Los rituales, además, crean recuerdos y, al ser muchos de ellos únicos a cada familia, crean también identidad de clan, afiliación de tribu. De su infancia UNA recuerda la mesa siempre redonda en los restaurantes; las rimas que cada nochebuena escribía mi padre con los sucesos del año y que leíamos por turnos las hermanas; la cola por orden de altura en la puerta del salón el día de Navidad y a mi padre entrando el primero y exclamando que este año no nos habían dejado ningún regalo todos y cada uno de los años; las cerezas de caramelo en cada viaje a Segovia; los pendientes de cerezas al comenzar cada verano; el canto gregoriano en el Paular cada Pascua; los fuegos artificiales cada feria aplaudidos desde la terraza del salón.
La infancia que se recuerda al final es un collar de cadas.

Los niños hacen rituales de manera natural, se nutren con la repetición, encuentran seguridad en las rutinas que se convierten en hábitos, en las celebraciones que se repiten.
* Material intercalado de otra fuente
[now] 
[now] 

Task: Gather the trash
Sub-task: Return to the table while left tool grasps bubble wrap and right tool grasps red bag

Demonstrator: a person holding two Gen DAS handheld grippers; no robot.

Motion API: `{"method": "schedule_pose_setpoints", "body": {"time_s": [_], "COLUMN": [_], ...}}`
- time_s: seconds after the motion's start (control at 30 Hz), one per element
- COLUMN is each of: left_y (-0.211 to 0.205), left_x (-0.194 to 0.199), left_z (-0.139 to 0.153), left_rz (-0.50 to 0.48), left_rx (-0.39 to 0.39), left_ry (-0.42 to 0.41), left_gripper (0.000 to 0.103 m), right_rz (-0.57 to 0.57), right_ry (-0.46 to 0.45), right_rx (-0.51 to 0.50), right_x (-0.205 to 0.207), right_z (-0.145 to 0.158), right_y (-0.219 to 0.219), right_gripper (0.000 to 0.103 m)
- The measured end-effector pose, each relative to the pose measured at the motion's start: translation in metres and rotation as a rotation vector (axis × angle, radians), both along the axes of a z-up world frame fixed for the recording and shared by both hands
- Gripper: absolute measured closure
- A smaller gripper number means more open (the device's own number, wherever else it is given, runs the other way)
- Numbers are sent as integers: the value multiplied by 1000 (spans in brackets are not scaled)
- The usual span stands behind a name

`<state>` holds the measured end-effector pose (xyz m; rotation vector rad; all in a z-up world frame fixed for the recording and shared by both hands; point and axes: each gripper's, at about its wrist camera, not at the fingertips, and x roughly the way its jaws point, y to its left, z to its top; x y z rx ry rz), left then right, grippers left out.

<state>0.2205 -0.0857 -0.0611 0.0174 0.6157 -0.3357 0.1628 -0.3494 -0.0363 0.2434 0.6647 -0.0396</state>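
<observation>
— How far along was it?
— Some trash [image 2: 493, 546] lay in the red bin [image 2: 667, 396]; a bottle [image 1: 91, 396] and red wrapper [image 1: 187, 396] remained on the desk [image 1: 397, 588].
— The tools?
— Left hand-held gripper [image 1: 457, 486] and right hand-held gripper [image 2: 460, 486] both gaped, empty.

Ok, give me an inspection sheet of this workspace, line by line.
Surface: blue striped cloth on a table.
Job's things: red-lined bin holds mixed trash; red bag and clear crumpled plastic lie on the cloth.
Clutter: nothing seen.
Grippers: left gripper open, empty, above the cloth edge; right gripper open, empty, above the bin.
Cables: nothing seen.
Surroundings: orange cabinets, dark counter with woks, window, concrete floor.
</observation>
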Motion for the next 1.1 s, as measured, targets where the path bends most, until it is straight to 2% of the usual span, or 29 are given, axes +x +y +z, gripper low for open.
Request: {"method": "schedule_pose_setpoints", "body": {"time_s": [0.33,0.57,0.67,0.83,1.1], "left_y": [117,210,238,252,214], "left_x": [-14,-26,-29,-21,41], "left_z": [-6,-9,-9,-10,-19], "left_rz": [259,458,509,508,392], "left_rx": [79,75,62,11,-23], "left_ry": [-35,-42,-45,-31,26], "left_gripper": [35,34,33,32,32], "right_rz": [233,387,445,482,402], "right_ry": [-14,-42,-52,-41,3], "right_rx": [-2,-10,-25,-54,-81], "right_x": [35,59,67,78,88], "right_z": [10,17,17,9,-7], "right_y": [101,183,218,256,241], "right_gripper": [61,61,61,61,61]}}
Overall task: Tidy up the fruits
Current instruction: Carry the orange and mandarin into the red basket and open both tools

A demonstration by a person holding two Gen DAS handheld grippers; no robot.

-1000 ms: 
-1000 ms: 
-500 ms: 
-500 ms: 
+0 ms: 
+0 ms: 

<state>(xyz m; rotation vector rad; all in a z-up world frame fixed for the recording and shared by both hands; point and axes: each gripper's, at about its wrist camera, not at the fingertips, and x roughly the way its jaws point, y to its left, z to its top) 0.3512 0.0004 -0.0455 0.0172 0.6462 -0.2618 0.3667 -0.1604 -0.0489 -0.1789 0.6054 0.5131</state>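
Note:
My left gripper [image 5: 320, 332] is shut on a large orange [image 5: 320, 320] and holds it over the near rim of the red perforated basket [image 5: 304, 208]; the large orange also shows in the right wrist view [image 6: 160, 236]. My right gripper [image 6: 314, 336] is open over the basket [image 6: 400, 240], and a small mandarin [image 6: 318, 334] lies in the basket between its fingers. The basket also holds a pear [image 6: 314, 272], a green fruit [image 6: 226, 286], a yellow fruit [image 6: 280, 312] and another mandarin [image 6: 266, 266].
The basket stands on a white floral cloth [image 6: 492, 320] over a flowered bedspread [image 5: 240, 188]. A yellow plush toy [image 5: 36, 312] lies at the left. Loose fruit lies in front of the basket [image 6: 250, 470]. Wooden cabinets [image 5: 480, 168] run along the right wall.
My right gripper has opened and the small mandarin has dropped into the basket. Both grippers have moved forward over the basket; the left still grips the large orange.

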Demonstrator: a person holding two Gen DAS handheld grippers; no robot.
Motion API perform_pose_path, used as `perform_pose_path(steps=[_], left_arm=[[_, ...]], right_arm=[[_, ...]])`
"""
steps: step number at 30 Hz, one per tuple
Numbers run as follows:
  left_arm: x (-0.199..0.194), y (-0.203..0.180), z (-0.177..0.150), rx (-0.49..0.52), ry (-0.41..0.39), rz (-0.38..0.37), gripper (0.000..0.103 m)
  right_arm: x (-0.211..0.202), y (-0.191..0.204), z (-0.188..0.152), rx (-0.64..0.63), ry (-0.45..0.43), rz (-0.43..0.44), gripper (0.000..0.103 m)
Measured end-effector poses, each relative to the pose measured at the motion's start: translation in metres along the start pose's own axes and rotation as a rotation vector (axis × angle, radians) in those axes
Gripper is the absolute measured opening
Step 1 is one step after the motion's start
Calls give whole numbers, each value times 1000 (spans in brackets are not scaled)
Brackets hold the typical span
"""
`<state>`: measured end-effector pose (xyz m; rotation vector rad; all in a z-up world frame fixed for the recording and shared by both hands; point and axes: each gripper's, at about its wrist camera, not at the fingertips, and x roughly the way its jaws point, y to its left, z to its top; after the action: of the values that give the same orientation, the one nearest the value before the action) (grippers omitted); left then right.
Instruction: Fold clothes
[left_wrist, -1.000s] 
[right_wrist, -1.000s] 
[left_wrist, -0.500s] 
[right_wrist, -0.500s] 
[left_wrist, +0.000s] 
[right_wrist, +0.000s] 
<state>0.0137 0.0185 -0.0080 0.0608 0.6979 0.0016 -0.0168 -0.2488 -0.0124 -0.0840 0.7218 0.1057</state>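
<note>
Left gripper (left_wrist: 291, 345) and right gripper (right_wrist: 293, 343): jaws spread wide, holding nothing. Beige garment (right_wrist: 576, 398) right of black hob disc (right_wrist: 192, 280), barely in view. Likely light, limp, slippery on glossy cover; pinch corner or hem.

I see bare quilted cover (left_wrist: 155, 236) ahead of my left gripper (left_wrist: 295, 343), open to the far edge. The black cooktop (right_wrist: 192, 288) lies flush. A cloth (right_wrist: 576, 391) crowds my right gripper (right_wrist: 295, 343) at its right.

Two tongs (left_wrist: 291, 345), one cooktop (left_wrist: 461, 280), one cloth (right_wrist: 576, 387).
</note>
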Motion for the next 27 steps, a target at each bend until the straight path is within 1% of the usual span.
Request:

Con mis hijos que cumplen en verano cada año salgo a desayunar el día de su aniversario; los cuatro besos (al despertarte, al acostarte, al irte y al llegar) que me empeño en recitarles e incluso exigirles a pesar de la áspera adolescencia; el spray de los sueños "que hace que duermas bien, que tengas sueños bonitos y no pesadillas"; las bombasel sushi de los martes, la película de los jueves, el chupachups kojac de los viernes; aguantar la respiración al entrar en los túneles. 

El día que Paul hijo1 inició la secundaria estaba un pelín asustado. UNA le regaló una pulsera azul y negra para atravesar los primeros días: 
- Si te agobias- le dije- te agarras a la pulsera y sabes que todo está bien, que al final del día vuelves a casa.
Pasados unos días, la pulsera ya no hizo falta.

El día de su graduación-de-pega UNA le regaló otra pulsera azul y negra para marcar el final de etapa: señalar la transición. UNA pensó que tendría que explicarle el significado, que cuatro años tan importantes después, en los que ha cambiado de niño a casi-hombre, haría falta un párrafo para acompañar al gesto. Sin embargo, él se acordó, la reconoció y la agradeció. Y es que los rituales, efectivamente, se convierten en asideras a las que agarrarnos cuando la vida da un poco de vértigo.

O bien desde aquí UNA rompe una lanza a favor de la cursilería americana de las graduaciones-de-pega, o bien es que UNA es un poco obsesivo-compulsiva, que también cabe dentro de lo posible.